“Have a seat.” He motioned to a chair beside the equipment.

  I swallowed, trying not to let my fear show. An official here for an impromptu diagnostic check. Something was seriously wrong. That moment on the train platform, the boy with the aqua eyes—someone must have seen what I had done and ordered an instant deactivation. That had to be it. They probably wouldn’t even try to fix me. It was all over. I forced my feet toward the gray chair and sat down.

  “They said you were pretty.” He smiled at me and dabbed at his forehead with a cloth as he came toward my chair. He took a small metal instrument off the equipment table.

  “Excuse me, sir?” I didn’t understand his words and I didn’t understand the look on his face. “Sir?”

  “Sir.” He smoothed down his sweat-slicked hair and organized the tools prepped and aligned on the desk. “So respectful.”

  Involuntarily, I frowned. For some reason I couldn’t pin down, he made me feel uneasy. His behavior seemed anomalous too, but then, I’d never met an official before. Obedience to officials was a Community duty. Officials couldn’t be anomalous … could they?

  I had the strangest desire to get out of the chair and run back down the hallway to get away from him, no matter the consequences.

  “You aren’t in trouble. This is all quite routine.”

  I tried to breathe normally so I wouldn’t set off my heart monitor. Something felt wrong. Whatever he said, this was definitely not routine. The urge to run welled up again, but I forced myself to sit still. He was an official. I had to obey.

  But the uneasy feeling only worsened as he moved behind me and lifted my curly ponytail. I knew what he was looking for—the access port at the back of my neck. My chest constricted, cutting off my air. If there was anything wrong with my port, he was going to be able to see it. And if not, he would run the diagnostic and the scans would tell him everything.

  This must be what happens right before a subject gets deactivated. I glanced back at him and saw him take a tiny data drive off the table.

  “I just need to run a quick program, girlie-girl. You won’t remember a thing.”

  I didn’t like the way he said girlie-girl. I didn’t like the tone of his voice or the look on his wide, red face. In fact, nothing about this felt right. Suddenly, obedience and duty were forgotten—I knew I had to get out of here. Now. But just as I moved to get up from the chair and pull away from him, the man grabbed my ponytail roughly and inserted the drive into my neck port. “Voice-activate program 181,” the man said in a breathy voice, coming back around to face me.

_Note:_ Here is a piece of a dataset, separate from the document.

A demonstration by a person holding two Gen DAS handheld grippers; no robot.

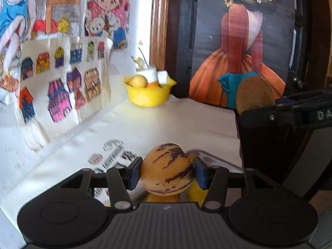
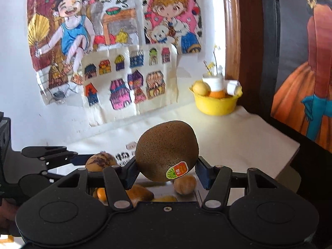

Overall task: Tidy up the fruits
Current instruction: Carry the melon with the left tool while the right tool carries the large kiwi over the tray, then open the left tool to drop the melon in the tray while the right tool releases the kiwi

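Striped yellow melon (image 1: pixel 167 169): purple streaks, clamped btwn blue pads of left gripper (image 1: pixel 167 173), held above white tabletop (image 1: pixel 145 124).
Kiwi (image 2: pixel 167 150): brown, w/ green-orange sticker, pinched in right gripper (image 2: pixel 166 171), also off the table.
Loose fruits (image 2: pixel 184 184): orange/tan, below the grippers, partly hidden.
Yellow bowl (image 1: pixel 148 97): far corner of table, holds a yellow ball, white and orange items.
Kids' drawings (image 2: pixel 124 78): on wall to left.

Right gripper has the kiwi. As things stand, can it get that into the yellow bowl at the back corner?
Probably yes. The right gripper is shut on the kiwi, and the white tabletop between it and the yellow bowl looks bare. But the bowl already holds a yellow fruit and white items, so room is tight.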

  I tried to reach around to yank the drive out of my neck but I couldn’t move. I was completely immobile. I could still feel everything—I could feel my arms and legs but I couldn’t move them.

  He reached out and put a sweaty hand on my face, then moved it slowly down to my neck. What was going on? I tried to pull back or yell but my lips didn’t move and no sound came out. He started laughing, A chill ran down my still spine.

  No, I tried to yell. I knew he could deactivate me in an instant, and I could do nothing to stop him. He could upload anything through that drive and break my programming and hurt me in so many different ways—ways I couldn’t even imagine. I could only sit in mute horror, and my eyes stung in the strange way they did when I was scared or sad. I was suddenly sure that even though I didn’t know exactly what was going on, something very bad was about to happen. And I was powerless to stop it.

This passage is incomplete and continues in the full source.